TASK ITEM ▸
Please print exactly the lines running from the one that contains "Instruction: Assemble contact" to the end of the data, with both lines included.

BEGIN DATA SHOWN

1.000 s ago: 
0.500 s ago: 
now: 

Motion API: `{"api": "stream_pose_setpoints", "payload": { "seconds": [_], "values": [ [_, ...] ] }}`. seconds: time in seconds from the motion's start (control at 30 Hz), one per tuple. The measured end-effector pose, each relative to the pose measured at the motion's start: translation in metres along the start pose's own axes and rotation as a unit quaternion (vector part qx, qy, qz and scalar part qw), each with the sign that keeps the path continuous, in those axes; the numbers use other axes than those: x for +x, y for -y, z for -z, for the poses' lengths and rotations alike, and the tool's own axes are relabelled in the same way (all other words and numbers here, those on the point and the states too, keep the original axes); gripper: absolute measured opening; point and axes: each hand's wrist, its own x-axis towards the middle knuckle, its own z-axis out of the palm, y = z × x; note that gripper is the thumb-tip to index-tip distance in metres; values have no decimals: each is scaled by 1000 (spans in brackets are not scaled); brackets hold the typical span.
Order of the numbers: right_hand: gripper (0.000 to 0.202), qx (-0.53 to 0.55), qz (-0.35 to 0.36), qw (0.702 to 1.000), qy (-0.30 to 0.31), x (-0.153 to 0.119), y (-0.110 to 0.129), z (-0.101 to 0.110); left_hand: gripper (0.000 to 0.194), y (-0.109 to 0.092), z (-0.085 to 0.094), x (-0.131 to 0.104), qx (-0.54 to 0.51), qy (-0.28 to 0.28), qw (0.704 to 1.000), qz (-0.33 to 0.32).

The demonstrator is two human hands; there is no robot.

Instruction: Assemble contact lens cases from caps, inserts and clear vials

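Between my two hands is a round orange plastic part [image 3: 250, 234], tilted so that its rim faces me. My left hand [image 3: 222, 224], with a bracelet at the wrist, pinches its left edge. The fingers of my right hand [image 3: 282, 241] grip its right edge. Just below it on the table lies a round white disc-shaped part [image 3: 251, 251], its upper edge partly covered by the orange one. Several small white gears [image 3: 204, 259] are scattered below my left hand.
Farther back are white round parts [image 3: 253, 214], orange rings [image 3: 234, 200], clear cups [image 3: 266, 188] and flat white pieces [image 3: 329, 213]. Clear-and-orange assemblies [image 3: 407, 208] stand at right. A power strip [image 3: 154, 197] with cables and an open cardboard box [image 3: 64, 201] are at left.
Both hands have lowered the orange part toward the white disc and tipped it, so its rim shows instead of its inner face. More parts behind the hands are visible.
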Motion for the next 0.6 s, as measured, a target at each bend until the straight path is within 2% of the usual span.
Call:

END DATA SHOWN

REPLY TO THE EXERCISE ▸
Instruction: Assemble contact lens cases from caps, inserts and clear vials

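Between my two hands is a round orange plastic part [image 3: 250, 234], tilted so that its rim faces me. My left hand [image 3: 222, 224], with a bracelet at the wrist, pinches its left edge. The fingers of my right hand [image 3: 282, 241] grip its right edge. Just below it on the table lies a round white disc-shaped part [image 3: 251, 251], its upper edge partly covered by the orange one. Several small white gears [image 3: 204, 259] are scattered below my left hand.
Farther back are white round parts [image 3: 253, 214], orange rings [image 3: 234, 200], clear cups [image 3: 266, 188] and flat white pieces [image 3: 329, 213]. Clear-and-orange assemblies [image 3: 407, 208] stand at right. A power strip [image 3: 154, 197] with cables and an open cardboard box [image 3: 64, 201] are at left.
Both hands have lowered the orange part toward the white disc and tipped it, so its rim shows instead of its inner face. More parts behind the hands are visible.
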Motion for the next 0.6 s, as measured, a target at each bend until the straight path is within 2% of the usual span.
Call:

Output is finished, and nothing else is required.